How can exercise help?
While things like icing, boots and injections might ease the pain, they don’t fix the underlying movement issues, and in some cases can lead to problems later, according to Dr. Diana Rogers, a foot and ankle surgeon in Gainesville, Fla.
Steroid injections, for example can cause more damage of the fascia, even leading to rupture. For that reason, she said, “I haven’t performed a plantar fascia surgery or a steroid injection for years.”
Ms. Smith agreed. “We still see doctors putting patients in a boot, which only makes things worse,” she said. Anything that braces the joint limits mobility, which causes the tissues to tighten, she added.
Wearing thick-cushioned shoes might offer some relief, but research increasingly supports exercise to manage plantar fasciitis long term. It turns out that your fascia can become stronger and more resilient, just like muscles and bones.
The best exercises for plantar fasciitis challenge the many small muscles in your foot, especially the ones that run along the bottom, which both support and strengthen the fascia, said Jay Dicharry, a doctor of physical therapy in Bend, Ore. For instance, elevating your toes while exercising isolates the muscles and fascia, strengthening it.
But you also need to work on tissues above the foot. Strengthening your Achilles’ tendon, your ankle ligaments and even your hips and glutes can all improve your gait and decrease strain on the plantar fascia.
Which exercises should you try?
If you think you have plantar fasciitis, your first step should be to contact a medical professional who can confirm the diagnosis and recommend exercises. If you want to keep plantar fasciitis from returning — or prevent it in the first place — Dr. Dicharry recommends trying these moves.
Warm up
Before any exercise session, warm up your foot by standing with your feet about hip’s width apart. Place a firm, round object like a lacrosse ball under the outside edge of your foot, just in front of the ball.

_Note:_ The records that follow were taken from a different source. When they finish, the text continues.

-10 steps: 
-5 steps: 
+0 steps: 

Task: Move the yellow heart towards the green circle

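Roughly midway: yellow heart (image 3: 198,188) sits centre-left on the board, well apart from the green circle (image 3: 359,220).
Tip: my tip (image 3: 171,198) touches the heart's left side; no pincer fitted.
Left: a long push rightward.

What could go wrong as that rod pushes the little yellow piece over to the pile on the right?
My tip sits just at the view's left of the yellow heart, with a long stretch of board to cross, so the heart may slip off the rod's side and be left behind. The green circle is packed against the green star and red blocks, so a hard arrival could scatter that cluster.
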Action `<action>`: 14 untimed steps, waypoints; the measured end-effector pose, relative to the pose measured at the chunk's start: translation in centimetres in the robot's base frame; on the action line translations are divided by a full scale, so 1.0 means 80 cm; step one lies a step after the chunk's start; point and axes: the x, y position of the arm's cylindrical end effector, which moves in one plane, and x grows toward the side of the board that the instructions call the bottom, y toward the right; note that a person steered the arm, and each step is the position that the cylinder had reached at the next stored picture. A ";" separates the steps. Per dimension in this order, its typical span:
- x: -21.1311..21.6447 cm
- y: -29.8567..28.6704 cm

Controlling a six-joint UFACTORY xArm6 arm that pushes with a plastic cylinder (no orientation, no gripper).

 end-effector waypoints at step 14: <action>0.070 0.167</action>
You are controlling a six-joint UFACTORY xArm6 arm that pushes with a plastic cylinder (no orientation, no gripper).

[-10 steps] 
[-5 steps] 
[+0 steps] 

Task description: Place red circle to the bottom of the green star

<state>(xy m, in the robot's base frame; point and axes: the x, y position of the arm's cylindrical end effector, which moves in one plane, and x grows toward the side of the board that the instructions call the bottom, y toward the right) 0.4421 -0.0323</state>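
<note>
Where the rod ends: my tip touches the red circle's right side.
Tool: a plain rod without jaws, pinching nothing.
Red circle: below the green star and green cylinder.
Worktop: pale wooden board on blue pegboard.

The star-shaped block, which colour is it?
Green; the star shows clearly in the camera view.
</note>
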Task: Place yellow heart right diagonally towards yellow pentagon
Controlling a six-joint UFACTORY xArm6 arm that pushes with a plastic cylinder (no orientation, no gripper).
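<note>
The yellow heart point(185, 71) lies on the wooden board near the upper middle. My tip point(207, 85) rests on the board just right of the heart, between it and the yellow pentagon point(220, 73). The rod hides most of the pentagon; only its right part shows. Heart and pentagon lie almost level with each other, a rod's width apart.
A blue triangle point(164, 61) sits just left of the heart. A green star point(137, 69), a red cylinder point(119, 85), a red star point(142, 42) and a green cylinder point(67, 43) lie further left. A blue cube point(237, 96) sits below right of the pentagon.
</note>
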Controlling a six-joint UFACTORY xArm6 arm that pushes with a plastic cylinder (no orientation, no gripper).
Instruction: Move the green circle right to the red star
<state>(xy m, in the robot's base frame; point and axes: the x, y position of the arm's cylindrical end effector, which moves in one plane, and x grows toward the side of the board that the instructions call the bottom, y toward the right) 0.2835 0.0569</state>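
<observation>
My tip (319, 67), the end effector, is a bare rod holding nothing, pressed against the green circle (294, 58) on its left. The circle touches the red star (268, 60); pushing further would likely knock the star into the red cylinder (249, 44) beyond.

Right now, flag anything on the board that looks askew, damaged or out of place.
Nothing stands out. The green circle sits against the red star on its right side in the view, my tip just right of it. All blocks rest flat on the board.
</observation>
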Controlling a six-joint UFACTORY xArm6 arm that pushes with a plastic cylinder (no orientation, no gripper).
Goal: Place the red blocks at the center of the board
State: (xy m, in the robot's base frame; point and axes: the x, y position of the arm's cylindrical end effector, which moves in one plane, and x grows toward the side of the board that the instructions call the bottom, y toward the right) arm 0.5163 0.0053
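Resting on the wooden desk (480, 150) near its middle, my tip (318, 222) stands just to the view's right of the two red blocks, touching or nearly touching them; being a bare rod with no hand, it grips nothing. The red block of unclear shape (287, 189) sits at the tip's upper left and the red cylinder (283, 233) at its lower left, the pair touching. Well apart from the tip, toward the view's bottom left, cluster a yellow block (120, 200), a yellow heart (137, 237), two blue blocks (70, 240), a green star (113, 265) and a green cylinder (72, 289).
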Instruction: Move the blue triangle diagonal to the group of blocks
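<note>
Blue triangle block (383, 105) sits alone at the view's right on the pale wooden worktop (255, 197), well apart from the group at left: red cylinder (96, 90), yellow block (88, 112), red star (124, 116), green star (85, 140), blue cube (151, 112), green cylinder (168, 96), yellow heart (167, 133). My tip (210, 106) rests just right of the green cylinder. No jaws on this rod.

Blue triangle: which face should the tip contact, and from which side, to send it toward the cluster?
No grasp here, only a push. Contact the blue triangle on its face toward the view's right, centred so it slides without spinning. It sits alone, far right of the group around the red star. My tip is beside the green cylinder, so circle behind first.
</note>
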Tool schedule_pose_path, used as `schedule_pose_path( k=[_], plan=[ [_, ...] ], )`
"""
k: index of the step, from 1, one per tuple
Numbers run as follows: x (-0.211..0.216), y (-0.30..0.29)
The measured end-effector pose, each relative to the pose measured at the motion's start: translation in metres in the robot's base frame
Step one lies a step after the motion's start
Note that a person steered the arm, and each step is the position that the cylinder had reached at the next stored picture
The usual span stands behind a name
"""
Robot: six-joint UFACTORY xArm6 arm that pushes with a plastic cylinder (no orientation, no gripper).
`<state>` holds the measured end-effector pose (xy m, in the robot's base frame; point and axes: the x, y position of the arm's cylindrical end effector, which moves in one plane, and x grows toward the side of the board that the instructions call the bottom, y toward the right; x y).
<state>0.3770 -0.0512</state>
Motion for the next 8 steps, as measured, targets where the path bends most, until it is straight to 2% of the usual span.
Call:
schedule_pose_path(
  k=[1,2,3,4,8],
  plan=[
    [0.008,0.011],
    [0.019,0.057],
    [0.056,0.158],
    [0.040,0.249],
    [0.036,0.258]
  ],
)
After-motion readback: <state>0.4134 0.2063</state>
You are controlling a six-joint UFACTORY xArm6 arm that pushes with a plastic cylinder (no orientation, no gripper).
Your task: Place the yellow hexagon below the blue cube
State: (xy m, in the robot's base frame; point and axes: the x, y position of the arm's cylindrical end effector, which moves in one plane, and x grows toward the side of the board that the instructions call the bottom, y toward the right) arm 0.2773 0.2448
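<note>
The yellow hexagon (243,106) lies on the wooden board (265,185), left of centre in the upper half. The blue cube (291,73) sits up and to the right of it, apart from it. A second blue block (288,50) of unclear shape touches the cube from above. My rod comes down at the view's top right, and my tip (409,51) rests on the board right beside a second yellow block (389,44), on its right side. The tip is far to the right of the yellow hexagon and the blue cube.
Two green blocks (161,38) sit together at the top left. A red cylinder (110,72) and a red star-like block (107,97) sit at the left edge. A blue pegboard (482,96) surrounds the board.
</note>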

Turn both feet inward into a slight pigeon toe position and softly bend your knees. Place your hands on your hips and rotate your pelvis and trunk right and left for about 90 seconds, which helps relax the plantar fascia.
Pass around
Most people with plantar fascia pain tend to shift their weight toward the outside of the foot when they walk, which can stress the tissue. This exercise can help break that habit.

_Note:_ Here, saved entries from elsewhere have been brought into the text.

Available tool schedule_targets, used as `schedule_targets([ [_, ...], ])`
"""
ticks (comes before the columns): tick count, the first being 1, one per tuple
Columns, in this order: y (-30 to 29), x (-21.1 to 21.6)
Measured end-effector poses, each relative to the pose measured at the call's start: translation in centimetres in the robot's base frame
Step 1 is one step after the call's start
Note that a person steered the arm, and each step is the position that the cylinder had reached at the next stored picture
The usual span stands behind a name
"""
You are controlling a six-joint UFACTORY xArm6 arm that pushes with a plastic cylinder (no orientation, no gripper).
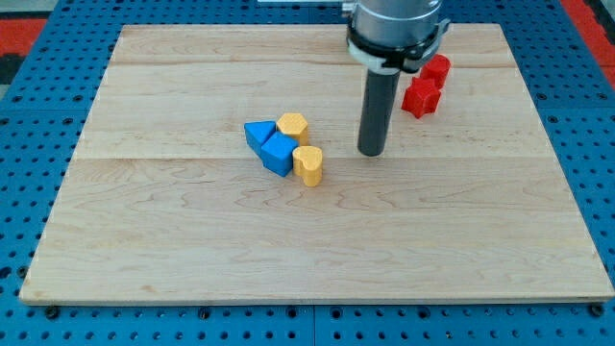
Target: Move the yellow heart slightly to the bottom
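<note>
- The pale wooden board, built of long planks, fills most of the view and rests on a blue perforated table that shows around its edges.
- The grey and silver arm housing drops in from twelve o'clock, carrying the straight dark rod down to the board.
- There are no fingers on this arm to spread or pinch; it ends in my tip, which stands on bare wood just above the board's centre and touches no block.
- Two red blocks sit at about one o'clock from the tip: a red star-like block near the rod, and a red block just beyond it, partly hidden by the housing so its shape cannot be told.
- A blue block with slanted faces lies at nine o'clock from the tip, touching a blue triangular block on its far side.
- A yellow hexagonal block sits against the top of the blue pair, at about ten o'clock from the tip.
- The yellow heart-shaped block lies at roughly eight o'clock from the tip, near it but apart, pressed against the right side of the slanted blue block, close to the board's middle.
</note>
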State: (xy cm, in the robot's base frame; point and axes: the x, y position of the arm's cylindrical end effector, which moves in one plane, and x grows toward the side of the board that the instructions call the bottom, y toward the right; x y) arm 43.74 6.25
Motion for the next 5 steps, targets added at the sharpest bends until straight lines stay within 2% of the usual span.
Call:
schedule_targets([
  [3, -10.0, 2.2],
  [4, -11.0, 5.2],
  [5, -12.3, 5.3],
])
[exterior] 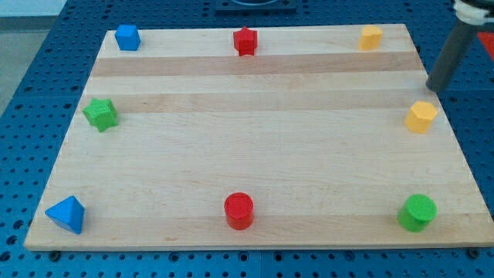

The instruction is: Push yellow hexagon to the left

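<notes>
A yellow block that looks hexagonal (421,116) sits near the board's right edge, about mid-height in the view. A second yellow block (370,36) sits at the top right; its exact shape is hard to make out. My tip (433,89) is at the board's right edge, just above and slightly right of the hexagonal yellow block, with a small gap between them. The dark rod runs up and right out of the view.
On the wooden board (255,147) are a blue cube (127,37) top left, a red star (245,41) top middle, a green star (100,113) at left, a blue triangular block (66,214) bottom left, a red cylinder (238,210) bottom middle and a green cylinder (417,212) bottom right.
</notes>
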Robot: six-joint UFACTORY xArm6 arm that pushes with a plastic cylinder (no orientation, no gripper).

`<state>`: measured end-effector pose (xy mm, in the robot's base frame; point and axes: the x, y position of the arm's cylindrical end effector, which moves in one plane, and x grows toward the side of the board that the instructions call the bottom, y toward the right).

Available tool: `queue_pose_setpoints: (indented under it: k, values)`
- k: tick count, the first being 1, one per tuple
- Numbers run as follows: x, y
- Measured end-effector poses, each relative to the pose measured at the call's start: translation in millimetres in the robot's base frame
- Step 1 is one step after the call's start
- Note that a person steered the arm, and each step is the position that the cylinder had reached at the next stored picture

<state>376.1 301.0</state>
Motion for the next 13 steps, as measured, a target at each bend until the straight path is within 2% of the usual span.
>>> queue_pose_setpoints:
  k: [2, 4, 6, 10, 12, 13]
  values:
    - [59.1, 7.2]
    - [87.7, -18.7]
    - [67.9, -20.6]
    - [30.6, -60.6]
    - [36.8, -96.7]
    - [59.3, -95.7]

Place one side of a board on a book or rolled up towel so that it becomes slightly slanted. Stand on the board so the outer part of your foot is higher. Standing on the tilted foot, pass a light weight back and forth between your hands for two minutes, taking breaks as needed. Switch legs and repeat on the other side.
Advanced calf raises
A weak calf or Achilles’ tendon can also overstrain the plantar fascia. As the pass around starts to feel easier, try this exercise to strengthen your calf muscles and Achilles’ tendons to better share the load in the lower half of your legs.
Roll a hand towel into a tube and set it against a wall. Facing the wall, place the toes of one foot on the towel, heel on the ground. Lift the other leg, if you can, so that you are standing on one foot. With a soft bend in your knee, slowly lift your heel off the ground, aiming for two to three seconds up, and then two to three seconds down. Work up to 25 repetitions on each leg.
Tippy twist
This more challenging move can improve your balance and help ground your big toe for better foot control.
Place your hands on your hips and balance on one leg. Maintaining a neutral spine and keeping your hips level as you bend forward, extend the nonsupporting leg behind you. Twist your hips in toward the floor, then out and up toward the ceiling, keeping your weight across the middle of the foot as you pivot.
Do 40 repetitions per leg, if you can, and put one hand on a chair for balance, if you need. Lean as far forward as is comfortable — the most important part of the move is the twisting, not how far you lean.